## Exercise objective:
Here are some records; return them all exactly.

· · · · · · ·

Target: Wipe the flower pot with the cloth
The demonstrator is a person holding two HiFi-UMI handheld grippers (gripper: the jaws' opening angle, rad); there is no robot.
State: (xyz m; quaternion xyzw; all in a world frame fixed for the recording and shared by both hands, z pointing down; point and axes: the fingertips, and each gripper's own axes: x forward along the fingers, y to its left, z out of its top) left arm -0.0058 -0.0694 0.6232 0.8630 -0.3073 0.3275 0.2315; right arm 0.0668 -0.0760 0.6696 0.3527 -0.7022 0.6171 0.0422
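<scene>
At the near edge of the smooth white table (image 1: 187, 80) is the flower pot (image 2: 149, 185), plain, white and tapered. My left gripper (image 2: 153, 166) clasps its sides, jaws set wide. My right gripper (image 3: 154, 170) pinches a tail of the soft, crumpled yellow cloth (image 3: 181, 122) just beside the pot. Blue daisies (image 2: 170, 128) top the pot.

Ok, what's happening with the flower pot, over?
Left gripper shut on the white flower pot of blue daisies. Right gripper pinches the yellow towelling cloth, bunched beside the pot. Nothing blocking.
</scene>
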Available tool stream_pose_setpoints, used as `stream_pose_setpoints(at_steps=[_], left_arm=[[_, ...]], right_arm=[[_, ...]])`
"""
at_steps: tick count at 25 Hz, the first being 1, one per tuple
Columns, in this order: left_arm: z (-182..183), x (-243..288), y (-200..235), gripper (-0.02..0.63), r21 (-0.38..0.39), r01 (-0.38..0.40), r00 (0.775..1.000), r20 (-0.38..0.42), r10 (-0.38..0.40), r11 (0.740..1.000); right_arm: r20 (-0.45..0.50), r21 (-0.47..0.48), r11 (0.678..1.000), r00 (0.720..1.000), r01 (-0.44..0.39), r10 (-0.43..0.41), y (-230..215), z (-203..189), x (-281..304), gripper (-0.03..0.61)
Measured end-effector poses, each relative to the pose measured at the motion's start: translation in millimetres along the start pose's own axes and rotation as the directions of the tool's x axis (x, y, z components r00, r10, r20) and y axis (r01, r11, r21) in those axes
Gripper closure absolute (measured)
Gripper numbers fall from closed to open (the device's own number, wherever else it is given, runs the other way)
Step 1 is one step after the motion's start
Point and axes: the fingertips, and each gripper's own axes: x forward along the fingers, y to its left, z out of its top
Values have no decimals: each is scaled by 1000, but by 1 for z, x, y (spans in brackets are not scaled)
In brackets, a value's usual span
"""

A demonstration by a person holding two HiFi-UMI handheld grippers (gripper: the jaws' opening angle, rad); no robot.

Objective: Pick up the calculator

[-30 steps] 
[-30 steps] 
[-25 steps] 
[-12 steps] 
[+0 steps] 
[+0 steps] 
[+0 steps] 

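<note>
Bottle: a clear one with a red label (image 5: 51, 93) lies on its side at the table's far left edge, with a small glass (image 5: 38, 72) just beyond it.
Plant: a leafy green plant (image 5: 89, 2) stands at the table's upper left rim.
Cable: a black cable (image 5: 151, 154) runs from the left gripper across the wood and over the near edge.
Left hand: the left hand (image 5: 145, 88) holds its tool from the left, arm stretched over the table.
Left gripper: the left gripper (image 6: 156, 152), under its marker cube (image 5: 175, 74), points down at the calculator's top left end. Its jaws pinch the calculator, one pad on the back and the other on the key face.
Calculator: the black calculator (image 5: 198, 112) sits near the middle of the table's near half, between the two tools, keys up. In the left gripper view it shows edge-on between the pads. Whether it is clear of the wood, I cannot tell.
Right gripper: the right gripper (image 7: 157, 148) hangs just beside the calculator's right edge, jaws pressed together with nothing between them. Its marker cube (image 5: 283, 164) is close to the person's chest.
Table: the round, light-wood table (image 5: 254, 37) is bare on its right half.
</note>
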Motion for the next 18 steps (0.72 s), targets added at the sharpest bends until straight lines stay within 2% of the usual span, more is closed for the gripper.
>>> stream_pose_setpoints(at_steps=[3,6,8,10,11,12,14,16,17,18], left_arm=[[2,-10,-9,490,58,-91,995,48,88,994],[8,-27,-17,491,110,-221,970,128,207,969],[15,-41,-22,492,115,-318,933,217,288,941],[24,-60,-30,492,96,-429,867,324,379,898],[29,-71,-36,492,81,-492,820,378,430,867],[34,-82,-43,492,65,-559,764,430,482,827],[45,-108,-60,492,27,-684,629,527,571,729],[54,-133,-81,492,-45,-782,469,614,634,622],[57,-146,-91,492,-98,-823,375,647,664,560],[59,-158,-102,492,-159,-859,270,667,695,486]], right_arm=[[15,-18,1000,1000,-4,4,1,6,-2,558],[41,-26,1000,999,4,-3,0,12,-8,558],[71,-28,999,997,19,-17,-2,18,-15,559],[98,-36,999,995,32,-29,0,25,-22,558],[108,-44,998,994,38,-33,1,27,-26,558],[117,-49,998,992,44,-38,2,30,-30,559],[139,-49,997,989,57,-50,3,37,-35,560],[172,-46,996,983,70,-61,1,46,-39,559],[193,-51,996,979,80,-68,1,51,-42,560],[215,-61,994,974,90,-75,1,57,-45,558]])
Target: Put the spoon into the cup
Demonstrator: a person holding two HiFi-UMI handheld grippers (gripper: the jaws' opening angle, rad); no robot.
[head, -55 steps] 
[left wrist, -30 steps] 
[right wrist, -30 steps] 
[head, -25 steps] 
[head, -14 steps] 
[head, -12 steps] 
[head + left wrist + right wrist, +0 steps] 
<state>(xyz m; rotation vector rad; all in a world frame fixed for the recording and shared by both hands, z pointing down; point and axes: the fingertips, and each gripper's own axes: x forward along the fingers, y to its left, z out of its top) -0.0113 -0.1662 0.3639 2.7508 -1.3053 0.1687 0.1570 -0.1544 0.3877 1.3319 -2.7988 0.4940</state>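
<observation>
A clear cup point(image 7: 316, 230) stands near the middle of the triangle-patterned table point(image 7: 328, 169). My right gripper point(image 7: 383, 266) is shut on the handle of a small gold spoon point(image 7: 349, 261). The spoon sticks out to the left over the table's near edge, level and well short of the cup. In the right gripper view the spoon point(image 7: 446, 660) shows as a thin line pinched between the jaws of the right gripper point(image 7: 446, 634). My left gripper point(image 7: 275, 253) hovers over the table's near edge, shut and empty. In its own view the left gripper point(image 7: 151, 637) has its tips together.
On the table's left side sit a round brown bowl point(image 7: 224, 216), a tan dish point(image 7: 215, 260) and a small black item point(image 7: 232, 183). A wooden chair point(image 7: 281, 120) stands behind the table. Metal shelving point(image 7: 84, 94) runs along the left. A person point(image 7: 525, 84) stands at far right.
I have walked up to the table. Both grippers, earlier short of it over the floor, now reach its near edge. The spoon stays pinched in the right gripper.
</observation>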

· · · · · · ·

## Response area:
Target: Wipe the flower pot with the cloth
The demonstrator is a person holding two HiFi-UMI handheld grippers (gripper: the jaws' opening angle, rad); there is no robot.
State: (xyz m; quaternion xyzw; all in a world frame fixed for the recording and shared by both hands, z pointing down; point and axes: the fingertips, and each gripper's own axes: x forward along the fingers, y to its left, z out of its top) left arm -0.0058 -0.0694 0.6232 0.8630 -0.3073 0.3275 0.2315; right arm 0.0668 -0.0760 0.6696 0.3527 -0.7022 0.6171 0.0422
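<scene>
At the near edge of the smooth white table (image 1: 187, 80) is the flower pot (image 2: 149, 185), plain, white and tapered. My left gripper (image 2: 153, 166) clasps its sides, jaws set wide. My right gripper (image 3: 154, 170) pinches a tail of the soft, crumpled yellow cloth (image 3: 181, 122) just beside the pot. Blue daisies (image 2: 170, 128) top the pot.

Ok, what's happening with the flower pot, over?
Left gripper shut on the white flower pot of blue daisies. Right gripper pinches the yellow towelling cloth, bunched beside the pot. Nothing blocking.
</scene>
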Available tool stream_pose_setpoints, used as `stream_pose_setpoints(at_steps=[_], left_arm=[[_, ...]], right_arm=[[_, ...]])`
"""
at_steps: tick count at 25 Hz, the first being 1, one per tuple
Columns, in this order: left_arm: z (-182..183), x (-243..288), y (-200..235), gripper (-0.02..0.63), r21 (-0.38..0.39), r01 (-0.38..0.40), r00 (0.775..1.000), r20 (-0.38..0.42), r10 (-0.38..0.40), r11 (0.740..1.000); right_arm: r20 (-0.45..0.50), r21 (-0.47..0.48), r11 (0.678..1.000), r00 (0.720..1.000), r01 (-0.44..0.39), r10 (-0.43..0.41), y (-230..215), z (-203..189), x (-281..304), gripper (-0.03..0.61)
Measured end-effector poses, each relative to the pose measured at the motion's start: translation in millimetres along the start pose's own axes and rotation as the directions of the tool's x axis (x, y, z components r00, r10, r20) and y axis (r01, r11, r21) in those axes
Gripper closure absolute (measured)
Gripper numbers fall from closed to open (the device's own number, wherever else it is given, runs the other way)
Step 1 is one step after the motion's start
Point and axes: the fingertips, and each gripper's own axes: x forward along the fingers, y to its left, z out of its top
Values have no decimals: each is scaled by 1000, but by 1 for z, x, y (spans in brackets are not scaled)
In brackets, a value's usual span
"""

A demonstration by a person holding two HiFi-UMI handheld grippers (gripper: the jaws' opening angle, rad); no robot.

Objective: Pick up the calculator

[-30 steps] 
[-30 steps] 
[-25 steps] 
[-12 steps] 
[+0 steps] 
[+0 steps] 
[+0 steps] 

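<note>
Bottle: a clear one with a red label (image 5: 51, 93) lies on its side at the table's far left edge, with a small glass (image 5: 38, 72) just beyond it.
Plant: a leafy green plant (image 5: 89, 2) stands at the table's upper left rim.
Cable: a black cable (image 5: 151, 154) runs from the left gripper across the wood and over the near edge.
Left hand: the left hand (image 5: 145, 88) holds its tool from the left, arm stretched over the table.
Left gripper: the left gripper (image 6: 156, 152), under its marker cube (image 5: 175, 74), points down at the calculator's top left end. Its jaws pinch the calculator, one pad on the back and the other on the key face.
Calculator: the black calculator (image 5: 198, 112) sits near the middle of the table's near half, between the two tools, keys up. In the left gripper view it shows edge-on between the pads. Whether it is clear of the wood, I cannot tell.
Right gripper: the right gripper (image 7: 157, 148) hangs just beside the calculator's right edge, jaws pressed together with nothing between them. Its marker cube (image 5: 283, 164) is close to the person's chest.
Table: the round, light-wood table (image 5: 254, 37) is bare on its right half.
</note>
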Motion for the next 18 steps (0.72 s), targets added at the sharpest bends until straight lines stay within 2% of the usual span, more is closed for the gripper.
>>> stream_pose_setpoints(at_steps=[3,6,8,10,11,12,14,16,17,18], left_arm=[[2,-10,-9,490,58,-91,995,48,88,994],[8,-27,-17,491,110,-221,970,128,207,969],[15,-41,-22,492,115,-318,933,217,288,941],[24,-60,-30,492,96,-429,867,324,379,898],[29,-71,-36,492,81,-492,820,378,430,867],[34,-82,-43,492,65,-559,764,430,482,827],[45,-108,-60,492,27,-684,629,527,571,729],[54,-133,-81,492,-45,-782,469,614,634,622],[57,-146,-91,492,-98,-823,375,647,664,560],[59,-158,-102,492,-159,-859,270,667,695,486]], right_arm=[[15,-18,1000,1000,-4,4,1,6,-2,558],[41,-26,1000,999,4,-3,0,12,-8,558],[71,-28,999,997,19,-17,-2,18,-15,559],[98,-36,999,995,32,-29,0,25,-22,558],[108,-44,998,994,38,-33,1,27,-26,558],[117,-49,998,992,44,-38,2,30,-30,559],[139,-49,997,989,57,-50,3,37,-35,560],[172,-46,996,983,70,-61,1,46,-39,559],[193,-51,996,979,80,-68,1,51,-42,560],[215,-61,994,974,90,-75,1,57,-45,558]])
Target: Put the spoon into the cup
Demonstrator: a person holding two HiFi-UMI handheld grippers (gripper: the jaws' opening angle, rad); no robot.
[head, -55 steps] 
[left wrist, -30 steps] 
[right wrist, -30 steps] 
[head, -25 steps] 
[head, -14 steps] 
[head, -12 steps] 
[head + left wrist + right wrist, +0 steps] 
<state>(xyz m; rotation vector rad; all in a world frame fixed for the recording and shared by both hands, z pointing down; point and axes: the fingertips, and each gripper's own axes: x forward along the fingers, y to its left, z out of its top) -0.0113 -0.1662 0.3639 2.7508 -1.3053 0.1687 0.1570 -0.1544 0.3877 1.3319 -2.7988 0.4940</state>
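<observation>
A clear cup point(image 7: 316, 230) stands near the middle of the triangle-patterned table point(image 7: 328, 169). My right gripper point(image 7: 383, 266) is shut on the handle of a small gold spoon point(image 7: 349, 261). The spoon sticks out to the left over the table's near edge, level and well short of the cup. In the right gripper view the spoon point(image 7: 446, 660) shows as a thin line pinched between the jaws of the right gripper point(image 7: 446, 634). My left gripper point(image 7: 275, 253) hovers over the table's near edge, shut and empty. In its own view the left gripper point(image 7: 151, 637) has its tips together.
On the table's left side sit a round brown bowl point(image 7: 224, 216), a tan dish point(image 7: 215, 260) and a small black item point(image 7: 232, 183). A wooden chair point(image 7: 281, 120) stands behind the table. Metal shelving point(image 7: 84, 94) runs along the left. A person point(image 7: 525, 84) stands at far right.
I have walked up to the table. Both grippers, earlier short of it over the floor, now reach its near edge. The spoon stays pinched in the right gripper.
</observation>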

This answer requires nothing else.